Мог ли на самом деле Иван Денисович Шухов, побывавший на фронте, грамотный и уж со стихотворной пропагандой-то встречавшийся неоднократно, не опознать стихи в ровных строчках, каждая из которых начиналась с большой буквы, – даже находясь в мире крайне от стихов далеком? Вероятно, мог в той же степени, в какой юная девушка соответствующего происхождения могла вдруг не опознать условность оперы как жанра и испытывать стыд за актеров[186]
.В статье о поэтике деперсонализации Вадим Руднев отмечает, что Толстой, «остраняя» оперу, и не думал производить тот же разрушительный опыт с балом (см.: Руднев 1999). Несмотря на сугубую условность происходящего, Наташа танцует, переживает и весьма далека от того, чтобы рассматривать танцы как ряд бессмысленных и комически-постыдных сложных взаимных телодвижений.
Руднев полагает, что внезапная потеря способности понимать и принимать конвенции – и, соответственно, получать удовольствие от спектакля – в сцене с оперой продиктована как внутренним состоянием героини, так и отношением самого Толстого к искусству как к чему-то нарочитому и фальшивому.
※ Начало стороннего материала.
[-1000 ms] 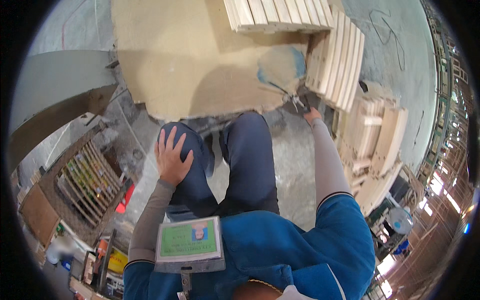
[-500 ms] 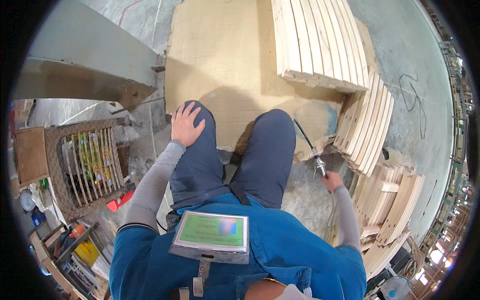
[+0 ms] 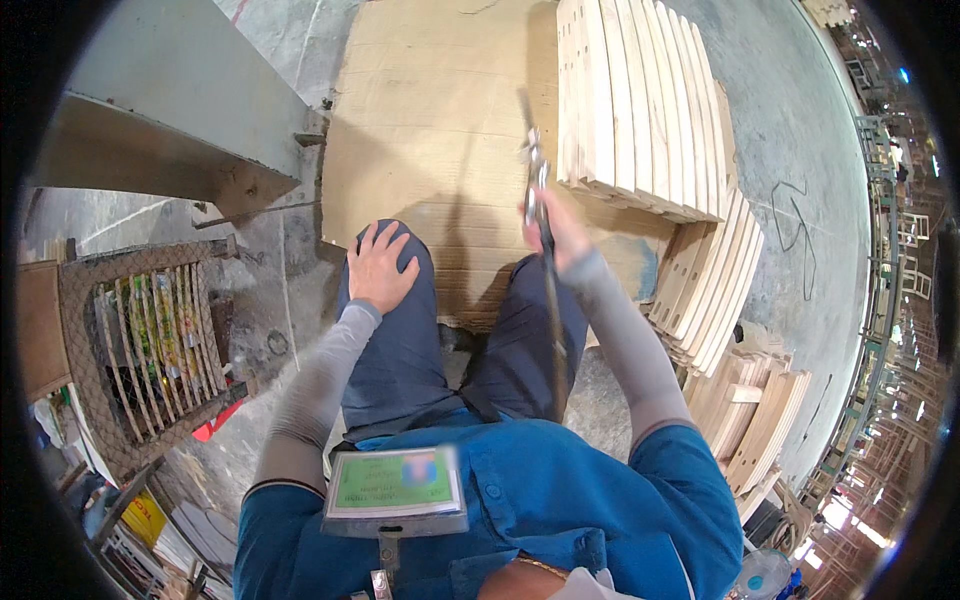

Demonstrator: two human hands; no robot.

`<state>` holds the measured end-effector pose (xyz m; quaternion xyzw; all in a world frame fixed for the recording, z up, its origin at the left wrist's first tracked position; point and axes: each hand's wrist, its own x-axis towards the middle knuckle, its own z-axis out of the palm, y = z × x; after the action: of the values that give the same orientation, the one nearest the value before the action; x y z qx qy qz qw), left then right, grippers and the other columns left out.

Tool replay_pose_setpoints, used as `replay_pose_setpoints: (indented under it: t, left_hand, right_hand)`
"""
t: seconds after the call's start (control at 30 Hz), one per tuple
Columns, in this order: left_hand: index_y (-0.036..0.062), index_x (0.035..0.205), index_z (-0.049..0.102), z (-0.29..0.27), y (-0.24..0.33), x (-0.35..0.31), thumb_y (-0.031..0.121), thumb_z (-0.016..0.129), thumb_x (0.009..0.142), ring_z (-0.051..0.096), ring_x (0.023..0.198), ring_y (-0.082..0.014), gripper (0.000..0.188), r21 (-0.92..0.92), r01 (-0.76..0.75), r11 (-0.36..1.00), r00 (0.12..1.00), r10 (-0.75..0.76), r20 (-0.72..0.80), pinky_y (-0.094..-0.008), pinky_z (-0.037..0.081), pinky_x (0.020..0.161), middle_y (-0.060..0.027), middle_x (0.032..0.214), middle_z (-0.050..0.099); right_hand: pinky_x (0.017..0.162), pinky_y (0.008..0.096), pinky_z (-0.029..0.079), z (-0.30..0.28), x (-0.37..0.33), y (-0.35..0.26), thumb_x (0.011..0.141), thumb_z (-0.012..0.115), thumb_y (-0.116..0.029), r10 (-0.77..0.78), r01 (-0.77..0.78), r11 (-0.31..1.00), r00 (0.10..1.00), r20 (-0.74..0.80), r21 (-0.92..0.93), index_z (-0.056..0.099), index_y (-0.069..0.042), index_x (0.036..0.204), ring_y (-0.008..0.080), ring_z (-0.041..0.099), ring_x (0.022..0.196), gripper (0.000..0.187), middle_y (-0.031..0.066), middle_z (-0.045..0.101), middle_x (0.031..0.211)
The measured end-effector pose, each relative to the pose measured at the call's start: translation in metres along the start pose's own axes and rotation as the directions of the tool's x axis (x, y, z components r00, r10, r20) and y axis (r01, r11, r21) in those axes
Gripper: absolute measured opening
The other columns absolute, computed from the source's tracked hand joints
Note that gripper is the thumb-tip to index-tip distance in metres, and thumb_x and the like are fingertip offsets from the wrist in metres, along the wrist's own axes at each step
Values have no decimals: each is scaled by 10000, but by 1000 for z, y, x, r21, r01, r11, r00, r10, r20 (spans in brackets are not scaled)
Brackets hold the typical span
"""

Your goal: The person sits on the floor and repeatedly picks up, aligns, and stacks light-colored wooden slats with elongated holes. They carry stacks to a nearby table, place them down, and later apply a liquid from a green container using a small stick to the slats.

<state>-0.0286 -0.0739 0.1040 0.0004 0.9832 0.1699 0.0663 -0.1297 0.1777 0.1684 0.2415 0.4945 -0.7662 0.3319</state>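
Note:
My left hand (image 3: 382,262) lies on my left knee with its fingers spread, holding nothing. Above my right knee, my right hand (image 3: 558,225) is wrapped round a metal air gun (image 3: 534,160) with a thin dark nozzle. The nozzle points away from me, over the cardboard sheet (image 3: 420,110), and is blurred by motion. A dark hose (image 3: 556,335) trails from the hand back toward my lap. Just right of the gun stands a stack of pale, slightly curved wooden slats (image 3: 640,110); the gun is apart from it.
More slats with holes (image 3: 705,285) lie nearer on the right, with another wood stack (image 3: 760,410) closer still. A grey metal beam (image 3: 190,80) juts in at upper left. Below it stands a slatted frame with a patterned border (image 3: 70,340). A thin wire (image 3: 795,230) lies on the right-hand floor.
My right hand has swung the air gun from beside my right thigh forward and left, over the cardboard. My left hand stays on the knee. The view has shifted slightly.

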Motion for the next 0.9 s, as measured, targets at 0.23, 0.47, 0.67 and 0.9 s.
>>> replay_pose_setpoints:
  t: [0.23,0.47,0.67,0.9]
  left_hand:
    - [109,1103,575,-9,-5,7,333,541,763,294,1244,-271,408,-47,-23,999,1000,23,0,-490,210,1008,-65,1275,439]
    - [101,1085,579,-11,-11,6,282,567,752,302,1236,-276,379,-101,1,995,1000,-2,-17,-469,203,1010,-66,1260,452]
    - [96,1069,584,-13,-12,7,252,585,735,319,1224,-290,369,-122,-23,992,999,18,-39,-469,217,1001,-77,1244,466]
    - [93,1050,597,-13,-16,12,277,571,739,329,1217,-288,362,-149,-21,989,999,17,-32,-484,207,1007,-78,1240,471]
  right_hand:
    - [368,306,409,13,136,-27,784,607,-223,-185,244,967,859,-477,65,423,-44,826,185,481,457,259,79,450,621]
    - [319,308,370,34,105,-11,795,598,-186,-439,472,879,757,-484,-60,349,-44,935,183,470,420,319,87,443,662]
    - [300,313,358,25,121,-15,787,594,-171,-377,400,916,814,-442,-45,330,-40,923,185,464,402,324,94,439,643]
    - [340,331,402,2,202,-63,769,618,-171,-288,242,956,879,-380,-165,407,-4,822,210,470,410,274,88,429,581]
В случае же с «Одним днем Ивана Денисовича» разумно задаться иным вопросом: возможно, дело в физическом и умственном истощении? Возможно, герой просто неспособен более к восприятию таких условных и далеких от его жизни вещей, как графическое оформление стихотворной речи?
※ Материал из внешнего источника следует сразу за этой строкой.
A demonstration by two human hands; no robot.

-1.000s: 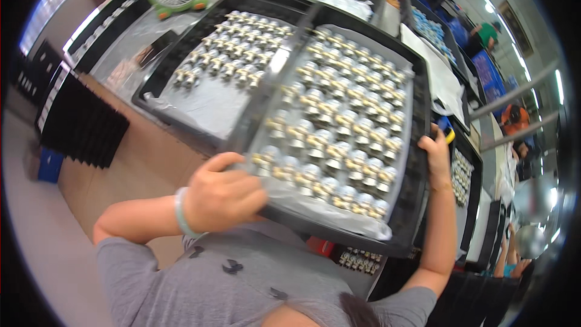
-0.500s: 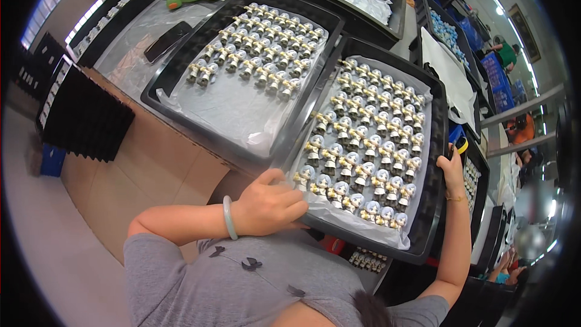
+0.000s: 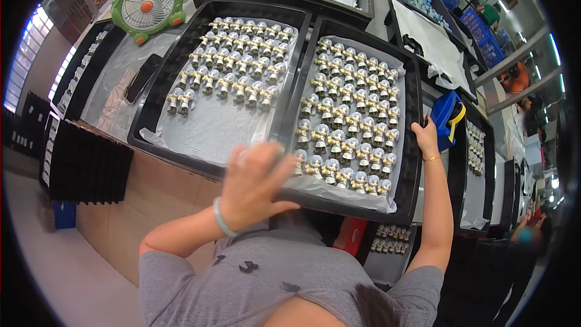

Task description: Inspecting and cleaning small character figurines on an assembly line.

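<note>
A black tray (image 3: pixel 413 172) lined with thin white sheeting stands in front of me, slightly tilted. Rows of small figurines (image 3: pixel 348 114) with pale hair and white-and-gold outfits fill it. My right hand (image 3: pixel 425 136) is closed on the tray's right rim. Over the near left corner of that tray, my left hand (image 3: pixel 254 184) hangs with its fingers spread, smeared by motion, and nothing shows in it. A second black tray (image 3: pixel 140 122) lies to the left, its far part holding similar figurines (image 3: pixel 233 54) and its near part showing bare lining.
A green fan (image 3: pixel 147 6) and a dark flat object (image 3: pixel 143 79) stand at the left. Beyond are trays with blue pieces (image 3: pixel 420 5). Right of my right hand sits a blue holder with a yellow loop (image 3: pixel 446 120). Stacked black trays (image 3: pixel 85 163) stand on the left.
My left hand has come off the filled tray's near left corner, and its fingers have spread. My right hand stays on the rim. The whole view has shifted, showing more of the blue holder.
</note>
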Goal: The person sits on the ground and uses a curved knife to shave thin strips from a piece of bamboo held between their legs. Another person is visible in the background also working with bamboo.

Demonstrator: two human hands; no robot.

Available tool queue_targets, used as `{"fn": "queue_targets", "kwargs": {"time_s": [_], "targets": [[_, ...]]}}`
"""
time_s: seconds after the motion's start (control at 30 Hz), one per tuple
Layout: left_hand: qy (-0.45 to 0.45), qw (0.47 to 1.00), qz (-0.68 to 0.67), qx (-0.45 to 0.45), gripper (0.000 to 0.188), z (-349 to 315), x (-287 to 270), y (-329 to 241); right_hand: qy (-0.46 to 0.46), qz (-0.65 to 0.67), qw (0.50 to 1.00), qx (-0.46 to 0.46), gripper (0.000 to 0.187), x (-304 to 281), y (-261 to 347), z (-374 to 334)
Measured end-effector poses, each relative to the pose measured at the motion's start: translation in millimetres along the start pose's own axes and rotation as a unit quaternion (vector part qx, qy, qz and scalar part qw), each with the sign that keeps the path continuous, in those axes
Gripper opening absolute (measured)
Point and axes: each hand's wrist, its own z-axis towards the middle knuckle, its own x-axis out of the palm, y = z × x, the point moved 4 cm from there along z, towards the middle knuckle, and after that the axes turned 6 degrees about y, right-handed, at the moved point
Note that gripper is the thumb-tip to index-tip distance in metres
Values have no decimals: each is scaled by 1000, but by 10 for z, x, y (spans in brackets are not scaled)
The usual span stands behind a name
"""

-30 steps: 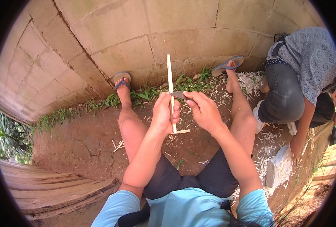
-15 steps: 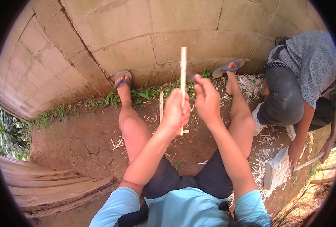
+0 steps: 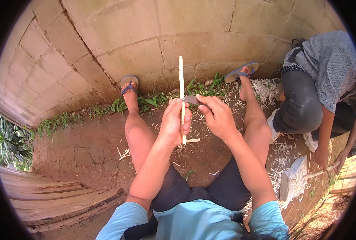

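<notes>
Outdoor yard work spot, not an indoor shop. Bare packed dirt ground [image 3: 86,148], cracked, with a strip of grass and weeds [image 3: 118,106] along the base of a block wall [image 3: 146,36] with plain mortar joints. Person sits on the ground, legs out, flip-flops [image 3: 128,82] on. Pale wood shavings [image 3: 284,150] scattered over the dirt, thickest on the right. Weathered wooden planks [image 3: 54,196] stacked at lower left, leafy plants [image 3: 4,144] behind them. Second person [image 3: 322,80] crouches at right by a grey stone block [image 3: 292,180], holding a thin stick. Reads as an informal open-air whittling area beside a building.
</notes>
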Motion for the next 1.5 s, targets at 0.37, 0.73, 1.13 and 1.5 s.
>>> {"fn": "queue_targets", "kwargs": {"time_s": [0.37,0.73,1.13,1.5], "targets": [[-30,991,109,77,27,-79,260,53,-105,-99,989,-44,24,-49,99,40],[73,982,161,-62,21,-197,551,261,-251,18,963,92,23,-605,-836,537],[-53,988,142,20,16,25,49,80,25,13,1000,6,26,142,-17,58],[70,909,408,45,16,-257,406,477,-202,66,965,152,22,-507,-851,465]]}}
Однако в других ситуациях тот же Иван Денисович весьма быстро и точно оценивает перенасыщенную условностями текучую лагерную обстановку, слушает странные и ненужные ему разговоры о кино – и не теряет нить беседы, способен шутить и творчески организовывать работу, спорить с Алешкой-баптистом о теологии… и даже сформулировать причины, по которым не приемлет его душа легкой и огневой работы по трафаретам, которой занялись его односельчане. Собственно, алертная и активная позиция Шухова является едва ли не противоположностью тому состоянию скорбного бесчувствия, в котором и строчки в столбик не узнаешь.
Но внутри подсказанной Толстым системы интерпретации существует еще один вариант: может быть, Шухов не опознаёт отделываемый Вдовушкиным текст как стихи потому, что на самом деле это вовсе и не стихи?